TERRY PRESS: There really isn’t The beauty and the Beast without Little Mermaid. The idea of a heroine with her own mind, “I’m gonna get what I want, and hang out with these cute characters, and we’re gonna sing, and bad things are gonna happen, but in the end I’m smart, so I I’ll figure that out” – they’re about one thing.
Press comments on the nature of Ariel’s character are a great indicator of how The little Mermaid paved the way for Renaissance heroines. She and Belle are not only stubborn characters who work hard to achieve their goals, but they are also wonderfully generous. For a long time, many Disney princesses were just passing characters in the plot, destined to experience difficulties from which someone (usually a prince) could save them. Ariel and Belle, on the other hand, embody the sympathetic emotionality of characters like Cinderella and Snow White, but they don’t sit in towers waiting for their hero; they go out and get what they want.
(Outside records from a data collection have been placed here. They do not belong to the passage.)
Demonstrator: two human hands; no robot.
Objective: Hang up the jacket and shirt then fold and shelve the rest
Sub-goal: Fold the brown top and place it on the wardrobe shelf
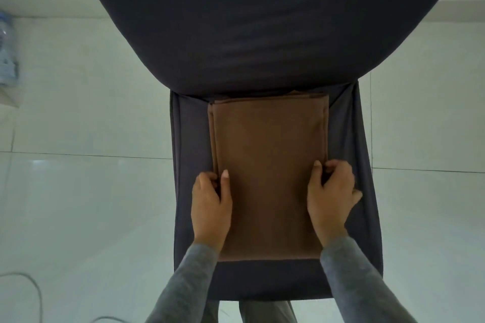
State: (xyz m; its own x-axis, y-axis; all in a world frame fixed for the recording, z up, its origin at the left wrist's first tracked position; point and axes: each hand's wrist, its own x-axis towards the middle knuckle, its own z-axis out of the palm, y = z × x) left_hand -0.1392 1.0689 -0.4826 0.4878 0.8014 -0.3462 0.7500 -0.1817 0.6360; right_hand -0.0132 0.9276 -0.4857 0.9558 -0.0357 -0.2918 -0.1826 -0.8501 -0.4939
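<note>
A brown garment [267,165], folded into a neat rectangle of several layers, lies flat on the seat of a chair with a dark grey cover [189,134]. My left hand [211,204] grips the garment's left edge, thumb on top and fingers curled under the side. On the opposite edge my right hand [332,191] holds it the same way. Both hands sit about two thirds of the way down the garment. No jacket, shirt, hanger or shelf is in view.
The chair's dark covered backrest [262,21] fills the top of the view. Pale glossy floor tiles [78,191] surround the chair. A blurred plastic water bottle [8,47] stands at far left, and a grey cable [31,288] curves across the floor at lower left.
</note>
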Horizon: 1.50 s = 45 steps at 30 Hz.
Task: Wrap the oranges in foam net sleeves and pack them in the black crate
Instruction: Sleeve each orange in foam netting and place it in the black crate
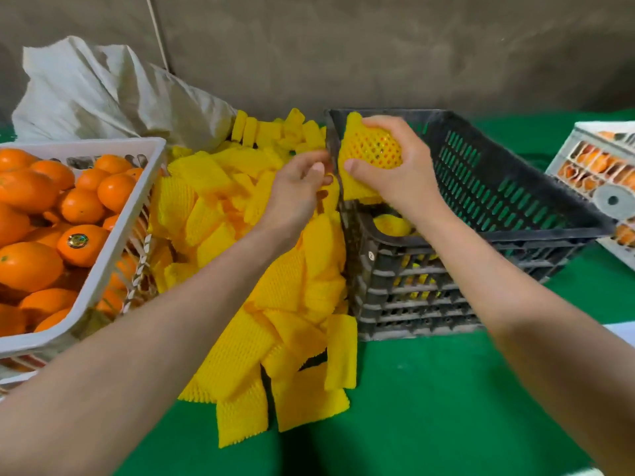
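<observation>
Head view shows us near the end of the wrapping step. Our right hand (395, 170) is clamped around an orange (378, 153) that sits inside a foam net sleeve (354, 132), and it holds the orange in the air just above the near left corner of the black crate (549, 233). Our left hand (299, 183) is just beside it, on its left, with fingers loosely curled near the lower end of the sleeve. We cannot tell if it pinches the net or only hovers.

Below the right hand, inside the crate, lies one wrapped fruit (391, 225) (more may be hidden under the arm). We judge that the next move is to lower the orange beside that one and release it gently, so the sleeve does not slip off. After that the left hand should reach further left to the loose oranges (31, 266) in the white basket (147, 173), and a new sleeve can come from the pile (275, 304) under the left wrist.
</observation>
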Motion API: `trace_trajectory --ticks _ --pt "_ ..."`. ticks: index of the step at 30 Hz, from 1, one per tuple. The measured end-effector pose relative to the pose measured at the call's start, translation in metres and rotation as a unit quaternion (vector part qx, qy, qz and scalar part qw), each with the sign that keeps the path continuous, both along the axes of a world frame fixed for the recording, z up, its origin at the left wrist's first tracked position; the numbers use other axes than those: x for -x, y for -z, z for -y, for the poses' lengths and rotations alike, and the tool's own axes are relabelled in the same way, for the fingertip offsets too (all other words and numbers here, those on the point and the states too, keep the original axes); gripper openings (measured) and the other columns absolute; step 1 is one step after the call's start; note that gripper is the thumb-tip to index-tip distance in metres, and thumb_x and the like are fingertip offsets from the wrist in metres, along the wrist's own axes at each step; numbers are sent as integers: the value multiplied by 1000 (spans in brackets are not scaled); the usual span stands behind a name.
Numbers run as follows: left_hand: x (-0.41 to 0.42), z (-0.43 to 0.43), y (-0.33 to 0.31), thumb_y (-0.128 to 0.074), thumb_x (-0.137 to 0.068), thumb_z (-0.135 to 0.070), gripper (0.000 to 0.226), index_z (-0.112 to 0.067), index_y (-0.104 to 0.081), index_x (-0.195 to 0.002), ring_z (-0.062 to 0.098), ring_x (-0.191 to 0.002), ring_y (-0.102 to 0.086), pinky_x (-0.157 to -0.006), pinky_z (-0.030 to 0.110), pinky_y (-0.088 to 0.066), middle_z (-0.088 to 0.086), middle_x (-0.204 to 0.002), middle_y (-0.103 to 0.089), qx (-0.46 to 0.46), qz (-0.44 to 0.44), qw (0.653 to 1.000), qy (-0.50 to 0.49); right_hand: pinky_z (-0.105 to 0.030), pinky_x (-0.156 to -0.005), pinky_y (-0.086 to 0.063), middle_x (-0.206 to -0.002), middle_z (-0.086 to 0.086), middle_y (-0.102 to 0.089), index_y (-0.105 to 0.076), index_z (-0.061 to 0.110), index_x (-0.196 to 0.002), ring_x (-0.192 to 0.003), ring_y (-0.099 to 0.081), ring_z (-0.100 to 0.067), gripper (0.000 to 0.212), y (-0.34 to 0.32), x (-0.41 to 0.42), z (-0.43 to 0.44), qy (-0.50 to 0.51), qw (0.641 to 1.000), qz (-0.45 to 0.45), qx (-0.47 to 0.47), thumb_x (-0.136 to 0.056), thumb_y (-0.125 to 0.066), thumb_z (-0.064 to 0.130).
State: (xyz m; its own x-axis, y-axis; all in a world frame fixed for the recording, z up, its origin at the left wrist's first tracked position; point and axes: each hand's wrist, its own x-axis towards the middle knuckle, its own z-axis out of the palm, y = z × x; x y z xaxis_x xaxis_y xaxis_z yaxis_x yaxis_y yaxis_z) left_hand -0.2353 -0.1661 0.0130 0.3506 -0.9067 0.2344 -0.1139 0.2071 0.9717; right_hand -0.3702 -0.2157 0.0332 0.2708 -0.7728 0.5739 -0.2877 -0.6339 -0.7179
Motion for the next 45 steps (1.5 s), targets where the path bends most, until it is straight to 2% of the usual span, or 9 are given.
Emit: trace_trajectory --ticks 5,10,14,24,28,32,39,42,45 --pt "31 24 9 -59 -92 -14 18 -5 -71 -101 20 -97 -62 -77 22 -41 8 -103 -70 53 432 898 66 -26 -81 -42 -116 4 -56 -58 34 -105 -108 -53 -16 46 -10 47 63 51 949 -291 -105 -64 -80 31" --pt "43 42 7 -60 -91 -15 16 -9 -74 -93 21 -96 -60 -94 32 -42 3 -98 -71 -2 507 856 100 -34 -92 -44 -131 -2 -41 -47 14 -129 -112 -46 -20 66 22 31 89 -93 689 -691 -196 -73 -73 38" --pt "40 40 12 -58 -92 -17 17 -10 -73 -93 16 -97 -53 -91 31 -39 -1 -93 -67 -5 490 866 97 -32 -94 -39 -145 -6 -35 -45 7 -132 -126 -42 -22 48 50 17 91 -142 593 -724 -323 -92 -57 28" --pt "39 40 22 -56 -95 -20 19 -12 -73 -95 18 -106 -49 -92 31 -37 1 -100 -68 -9 478 875 79 -35 -105 -33 -149 -13 -32 -37 -1 -138 -128 -41 -23 42 58 12 84 -190 531 -734 -378 -100 -39 18" --pt "39 37 25 -49 -97 -17 28 -4 -73 -90 22 -104 -53 -96 32 -35 7 -97 -69 -5 480 874 82 -29 -89 -41 -135 -10 -43 -46 3 -129 -121 -47 -26 36 58 15 84 -170 606 -706 -325 -97 -47 20" --pt "38 19 34 -42 -101 -15 30 -1 -67 -108 25 -125 -44 -114 28 -20 14 -121 -62 5 429 895 123 -23 -55 -32 -68 1 -41 -39 15 -63 -59 -35 -12 29 47 16 80 -186 739 -638 -109 -91 -48 10" --pt "3 -28 43 -52 -97 -29 46 -20 -44 -141 8 -141 -25 -112 22 -21 -4 -152 -35 -5 391 903 177 -29 -69 -46 -80 -3 -67 -68 9 -82 -72 -58 -19 14 22 -1 57 27 954 -281 105 -86 -55 13" --pt "-25 -46 43 -58 -94 -26 38 -14 -57 -130 8 -124 -49 -96 8 -32 -1 -134 -57 -10 403 907 122 -24 -65 -41 -76 -1 -65 -67 8 -77 -67 -52 -11 14 8 -38 19 -3 975 -127 180 -84 -56 14" --pt "-62 -65 41 -61 -92 -16 20 -9 -68 -110 -2 -85 -62 -72 5 -38 4 -104 -71 -38 360 931 39 -31 -68 -43 -80 -6 -68 -67 7 -79 -70 -55 -16 15 24 -89 -11 -71 969 -203 121 -85 -57 16"
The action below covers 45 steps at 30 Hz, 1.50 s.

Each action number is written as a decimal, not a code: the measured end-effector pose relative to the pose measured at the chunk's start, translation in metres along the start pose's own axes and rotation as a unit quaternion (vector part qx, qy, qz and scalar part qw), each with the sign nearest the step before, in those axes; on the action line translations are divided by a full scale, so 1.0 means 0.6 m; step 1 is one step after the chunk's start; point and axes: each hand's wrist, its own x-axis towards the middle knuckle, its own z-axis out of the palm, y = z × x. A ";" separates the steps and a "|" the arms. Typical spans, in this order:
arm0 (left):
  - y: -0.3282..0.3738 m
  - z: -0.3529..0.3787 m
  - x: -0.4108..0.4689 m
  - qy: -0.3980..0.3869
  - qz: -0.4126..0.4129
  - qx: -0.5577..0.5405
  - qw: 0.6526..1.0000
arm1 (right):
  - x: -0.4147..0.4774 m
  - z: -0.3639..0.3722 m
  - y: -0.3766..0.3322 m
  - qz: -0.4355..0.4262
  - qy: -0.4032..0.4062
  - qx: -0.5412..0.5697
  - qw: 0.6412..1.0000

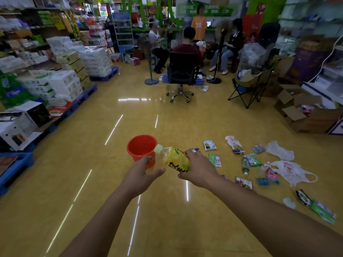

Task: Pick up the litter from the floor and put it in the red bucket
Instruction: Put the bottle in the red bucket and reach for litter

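Head view: the clear plastic bottle with a yellow label (176, 159) is off the floor and held nearly level. Its pale green cap (158, 148) points left, over the near right rim of the round red plastic bucket (134, 156). The right hand (198, 167) grips it around the labelled lower body, fingers over the top and thumb underneath.

The bottle looks empty, so it is probably light, with thin walls that dent under a hard squeeze. The glossy label may be slick, so the mid-body is likely the surest place to hold it.

The left hand (142, 170) is open with its thumb spread, at the near wall of the bucket. Whether it touches the bucket cannot be told.

To the right, more litter is scattered on the shiny yellow floor (111, 182):
- a small green bottle (245, 165)
- crumpled white plastic bags (289, 170)
- flat snack wrappers (209, 145)

The bags and wrappers should be limp and almost weightless, best pinched at an edge.

Far off stand a black office chair (181, 71) and seated people. Stacked cartons on blue pallets (87, 93) lie to the left, and open cardboard boxes (297, 115) to the right.
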 end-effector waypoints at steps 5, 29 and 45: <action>-0.022 -0.029 0.068 -0.020 -0.031 -0.060 0.998 | 0.071 0.022 -0.047 -0.006 -0.003 0.007 1.000; -0.040 -0.020 0.457 0.052 -0.096 -0.262 0.959 | 0.461 0.062 -0.071 -0.055 -0.031 0.076 0.995; -0.052 0.039 0.867 0.095 -0.136 -0.185 0.969 | 0.820 0.057 0.104 0.002 -0.159 0.065 0.985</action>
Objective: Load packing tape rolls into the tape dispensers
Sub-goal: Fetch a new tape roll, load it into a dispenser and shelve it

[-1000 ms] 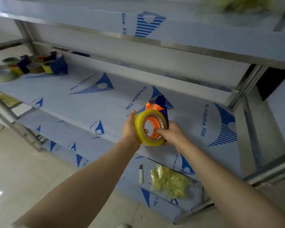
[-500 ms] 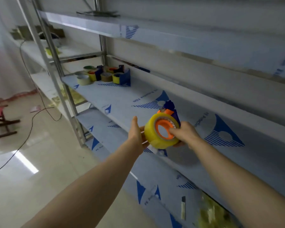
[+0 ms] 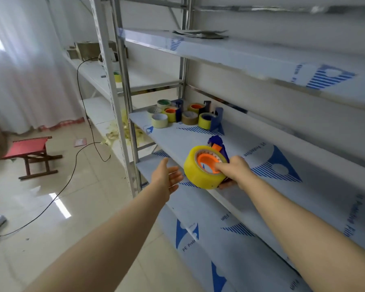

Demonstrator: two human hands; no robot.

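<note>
Your right hand [image 3: 233,169] gripped the blue tape dispenser [image 3: 219,144] with the yellow tape roll [image 3: 195,172] seated on its orange hub [image 3: 207,160]. Your fingers curled round the side of the roll, and one fingertip was hooked into the hub's opening. You held the roll's open face turned up towards you, above the front edge of the middle shelf [image 3: 177,142]. The dispenser's blue body and an orange tab stuck out behind the roll.

Your left hand [image 3: 167,180] was open, with the fingers spread and relaxed and the palm facing the roll. It sat just beside the roll's left side with a small gap between them, and it held nothing.

At the far left end of the same shelf stood a cluster of tape. A pale roll [image 3: 159,120] lay nearest the front corner and a brown roll [image 3: 189,117] was beside it. A yellow roll sat in a second blue dispenser [image 3: 217,120], and two orange-hubbed rolls [image 3: 170,113] were behind them near the back edge.

The shelf above [image 3: 230,55] carried some flat papers [image 3: 200,34]. Beyond the rack's upright, crumpled yellowish film [image 3: 122,131] lay on a lower shelf. A red stool [image 3: 27,148] stood on the tiled floor, and a black cable [image 3: 80,148] trailed across the tiles.
</note>
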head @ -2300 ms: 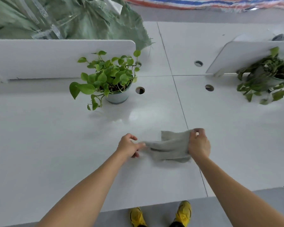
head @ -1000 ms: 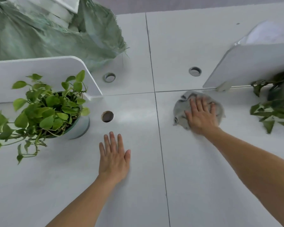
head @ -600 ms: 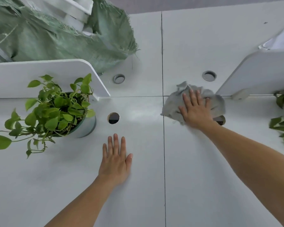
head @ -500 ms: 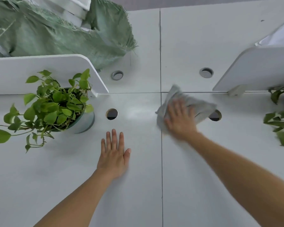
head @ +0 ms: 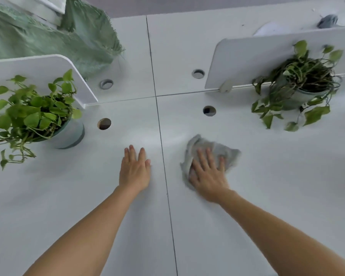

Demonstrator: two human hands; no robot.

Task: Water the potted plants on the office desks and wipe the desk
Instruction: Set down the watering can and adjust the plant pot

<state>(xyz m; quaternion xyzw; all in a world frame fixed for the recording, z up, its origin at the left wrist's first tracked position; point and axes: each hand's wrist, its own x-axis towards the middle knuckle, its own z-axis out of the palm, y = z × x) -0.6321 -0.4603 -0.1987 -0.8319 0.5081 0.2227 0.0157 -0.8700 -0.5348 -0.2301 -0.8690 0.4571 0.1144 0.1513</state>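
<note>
A crumpled grey cloth [head: 225, 152] lies on the white desk [head: 267, 176], just right of the seam between two desktops. My right hand [head: 207, 174] presses flat on the cloth with fingers spread. My left hand [head: 134, 168] rests flat on the bare desk left of the seam, holding nothing. A bright green potted plant [head: 34, 114] in a pale pot stands at the left. A darker trailing potted plant [head: 299, 84] stands at the right, against a divider.
Two white divider panels stand on the desks, one behind the left plant [head: 38, 72] and one at the right [head: 247, 60]. Cable holes [head: 104, 123] [head: 209, 110] open in the desktops. A green woven sack [head: 48, 38] fills the far left corner.
My right hand has drawn the cloth back toward me from the far seam by the divider, to a spot right of my left hand. My left hand has stayed flat on the desk.
</note>
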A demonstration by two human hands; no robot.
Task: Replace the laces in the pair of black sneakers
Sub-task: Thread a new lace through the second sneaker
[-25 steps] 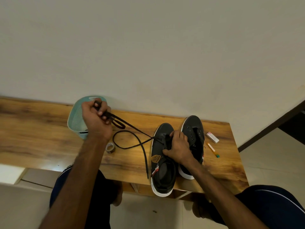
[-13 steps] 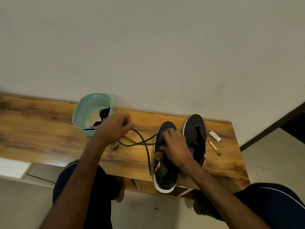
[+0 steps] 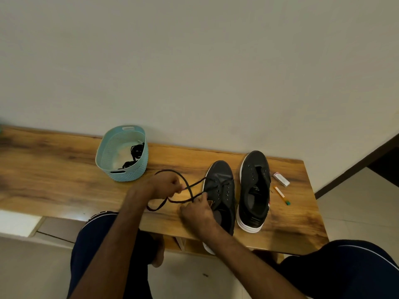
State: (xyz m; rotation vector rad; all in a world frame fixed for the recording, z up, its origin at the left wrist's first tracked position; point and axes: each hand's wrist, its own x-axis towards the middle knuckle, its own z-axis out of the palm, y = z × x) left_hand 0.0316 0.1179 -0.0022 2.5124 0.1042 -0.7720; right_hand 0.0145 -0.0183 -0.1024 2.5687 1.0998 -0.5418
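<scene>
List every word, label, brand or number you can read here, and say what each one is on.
No text here can be read with certainty.
Small white box: reddish print, too small and blurred to read.
Insole of the unlaced sneaker: a pale printed mark, too blurred to read.
Side badge on the sneaker being laced: partly hidden by the right hand, unreadable.

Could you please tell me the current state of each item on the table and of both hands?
Black lace: threaded through the front eyelets only, its loose lengths looped over the table.
Left hand: pinches the lace.
Right hand: pinches the lace beside the sneaker.
Sneaker being laced: upright, mostly unlaced.
Other sneaker: upright, eyelets empty.
Basket: upright, open, holds bundled black laces.
Small box: lying flat.
Pen: lying flat.
</scene>
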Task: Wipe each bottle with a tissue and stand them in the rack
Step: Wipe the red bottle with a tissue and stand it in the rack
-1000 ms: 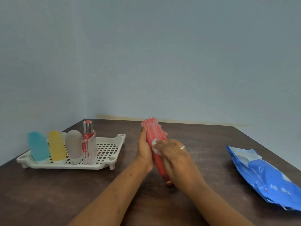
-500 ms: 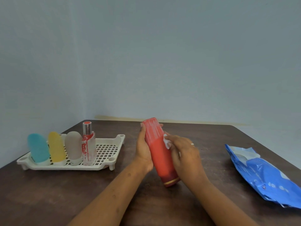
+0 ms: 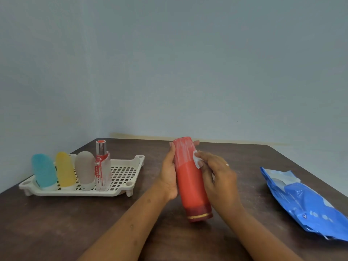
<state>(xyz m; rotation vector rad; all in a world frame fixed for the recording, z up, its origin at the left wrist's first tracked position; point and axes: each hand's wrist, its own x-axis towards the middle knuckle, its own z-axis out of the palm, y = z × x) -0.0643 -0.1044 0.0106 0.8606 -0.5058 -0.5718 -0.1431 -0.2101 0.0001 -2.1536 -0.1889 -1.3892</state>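
Observation:
A tall red bottle [image 3: 190,181] is held upside down over the table, its dark cap with a gold band at the bottom. My left hand [image 3: 169,178] grips its left side. My right hand [image 3: 216,178] presses a small white tissue [image 3: 196,161] against the bottle's upper right side. The white slotted rack [image 3: 124,172] sits at the left and holds a blue bottle [image 3: 44,171], a yellow bottle [image 3: 65,169], a grey bottle [image 3: 85,169] and a clear spray bottle with red print [image 3: 102,166], all standing in a row.
A blue pack of wipes [image 3: 305,200] lies at the table's right edge. The dark wooden table [image 3: 56,223] stands in a corner, with walls close behind and to the left.
My right hand has slid the tissue up the bottle from the middle toward its upper part, uncovering the lower body and cap. The left hand and the bottle have stayed put.

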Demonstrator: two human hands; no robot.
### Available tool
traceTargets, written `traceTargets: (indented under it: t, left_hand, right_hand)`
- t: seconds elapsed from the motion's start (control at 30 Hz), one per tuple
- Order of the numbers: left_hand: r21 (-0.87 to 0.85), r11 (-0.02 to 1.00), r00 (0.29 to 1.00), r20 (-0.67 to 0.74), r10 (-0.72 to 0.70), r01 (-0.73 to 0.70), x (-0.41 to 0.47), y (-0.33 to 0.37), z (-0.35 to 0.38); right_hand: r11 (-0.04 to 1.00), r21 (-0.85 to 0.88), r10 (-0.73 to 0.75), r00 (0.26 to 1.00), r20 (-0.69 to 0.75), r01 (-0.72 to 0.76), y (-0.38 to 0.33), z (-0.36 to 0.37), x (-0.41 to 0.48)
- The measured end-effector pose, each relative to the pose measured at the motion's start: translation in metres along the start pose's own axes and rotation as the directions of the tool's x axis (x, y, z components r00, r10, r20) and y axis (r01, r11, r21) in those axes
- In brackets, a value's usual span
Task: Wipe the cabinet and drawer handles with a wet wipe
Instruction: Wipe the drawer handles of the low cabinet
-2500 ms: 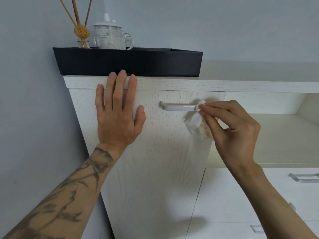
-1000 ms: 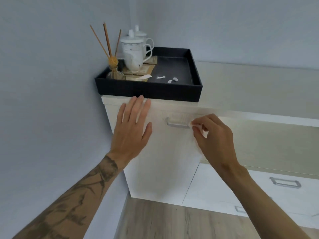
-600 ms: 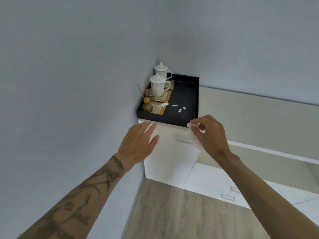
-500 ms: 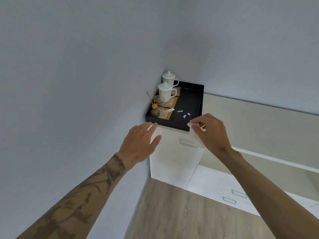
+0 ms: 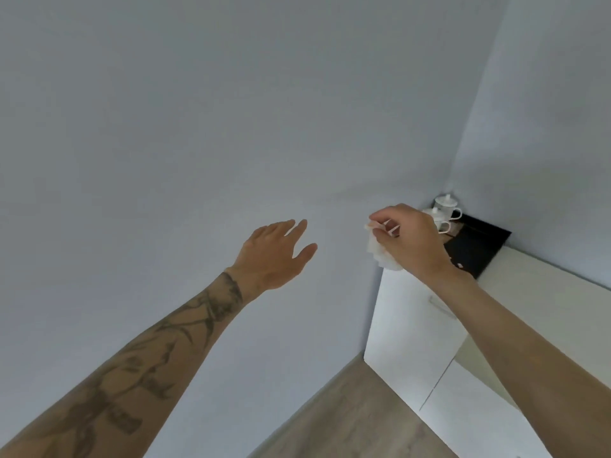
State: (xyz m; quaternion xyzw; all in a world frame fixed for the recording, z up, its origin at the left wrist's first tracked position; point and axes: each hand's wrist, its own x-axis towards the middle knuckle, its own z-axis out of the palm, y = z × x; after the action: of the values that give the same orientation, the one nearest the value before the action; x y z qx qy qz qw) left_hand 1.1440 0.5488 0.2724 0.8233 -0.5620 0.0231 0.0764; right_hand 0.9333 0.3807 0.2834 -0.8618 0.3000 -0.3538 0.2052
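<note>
Head view, tilted hard; most of the frame is bare grey wall [image 5: 198,127]. We note both arms raised in front of it.

Left hand [image 5: 276,254]: empty, back of the hand toward us. The fingers are straight and lie close together, with a narrow gap near the tips, and the thumb is splayed off to the right. It touches nothing that we can see. The tattooed forearm [image 5: 148,358] runs down to the lower left corner.

Right hand [image 5: 411,241]: thumb and curled fingertips pinch the wet wipe [image 5: 385,257] at its top. The rest of the wipe hangs crumpled and white below the fingers. We place it in the air, in line with the top left corner of the cabinet door [image 5: 405,328].

Cabinet handle [image 5: 439,307]: a pale bar high on the door, near the door's right edge, partly covered by the right forearm [image 5: 512,332]. The wipe is well apart from it.

Counter [image 5: 549,292]: a beige top running right from the room corner. A black tray [image 5: 479,249] sits at its far left corner, close against the walls. Two white lidded mugs [image 5: 447,206] stand at the tray's far corner, one partly behind the right hand. There are small white scraps [image 5: 460,266] on the tray floor, too small to name.

Below and right of the door is a white drawer front [image 5: 479,411]; we cannot make out its handle. Wood-look floor [image 5: 347,421] runs along the bottom.
</note>
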Motion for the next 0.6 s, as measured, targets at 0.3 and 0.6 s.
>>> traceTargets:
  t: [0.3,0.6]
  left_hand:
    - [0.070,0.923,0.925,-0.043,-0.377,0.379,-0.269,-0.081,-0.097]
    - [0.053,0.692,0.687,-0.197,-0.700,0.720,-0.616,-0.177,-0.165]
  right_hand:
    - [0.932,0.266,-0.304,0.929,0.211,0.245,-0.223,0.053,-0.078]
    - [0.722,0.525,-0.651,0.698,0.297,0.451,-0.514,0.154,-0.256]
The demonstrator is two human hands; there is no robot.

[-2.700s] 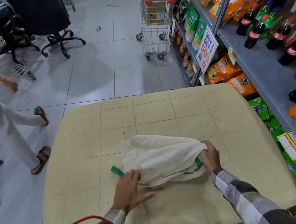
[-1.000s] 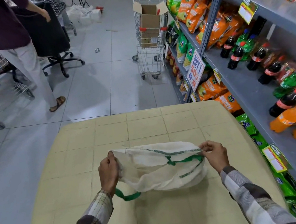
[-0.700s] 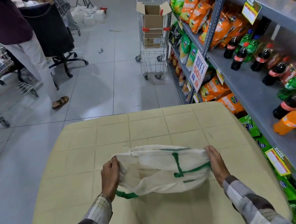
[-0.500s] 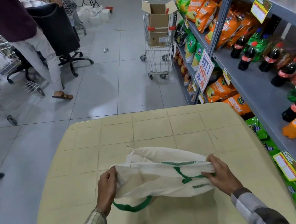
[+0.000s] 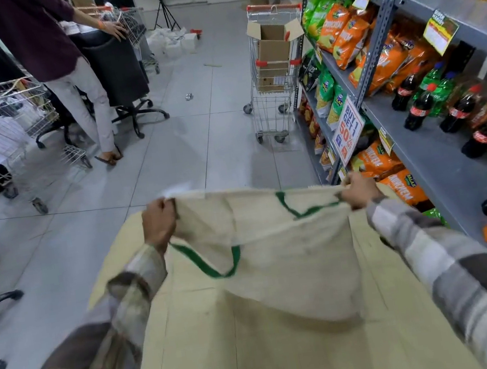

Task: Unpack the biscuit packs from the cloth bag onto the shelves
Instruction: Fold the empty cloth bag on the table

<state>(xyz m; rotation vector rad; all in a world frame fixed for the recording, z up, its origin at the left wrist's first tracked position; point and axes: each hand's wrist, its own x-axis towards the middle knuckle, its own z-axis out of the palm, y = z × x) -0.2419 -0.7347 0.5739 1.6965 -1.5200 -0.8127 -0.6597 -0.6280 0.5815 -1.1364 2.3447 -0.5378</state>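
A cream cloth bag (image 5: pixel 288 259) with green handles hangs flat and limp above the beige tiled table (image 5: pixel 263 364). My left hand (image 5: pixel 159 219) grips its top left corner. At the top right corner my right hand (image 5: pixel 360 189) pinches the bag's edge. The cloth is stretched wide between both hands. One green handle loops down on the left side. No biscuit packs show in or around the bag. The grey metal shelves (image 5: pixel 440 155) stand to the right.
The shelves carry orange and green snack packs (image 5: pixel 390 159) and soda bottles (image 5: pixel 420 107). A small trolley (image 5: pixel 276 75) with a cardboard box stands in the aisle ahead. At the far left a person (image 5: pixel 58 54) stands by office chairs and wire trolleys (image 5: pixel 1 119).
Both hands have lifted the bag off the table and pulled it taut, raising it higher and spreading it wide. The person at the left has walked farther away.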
The little Mermaid‘Animation’s impact on animation in the late 20th century cannot be overstated, and its legacy is felt in the way Disney tells female-centric stories. A majority of the most acclaimed animated films that have been released in recent years, such as Moana, Encanta, and Frozen, had female protagonists, all of whom were celebrated as complex and interesting characters. The days of damsels in distress waiting for the handsome prince are long gone, and we can hope he never returns.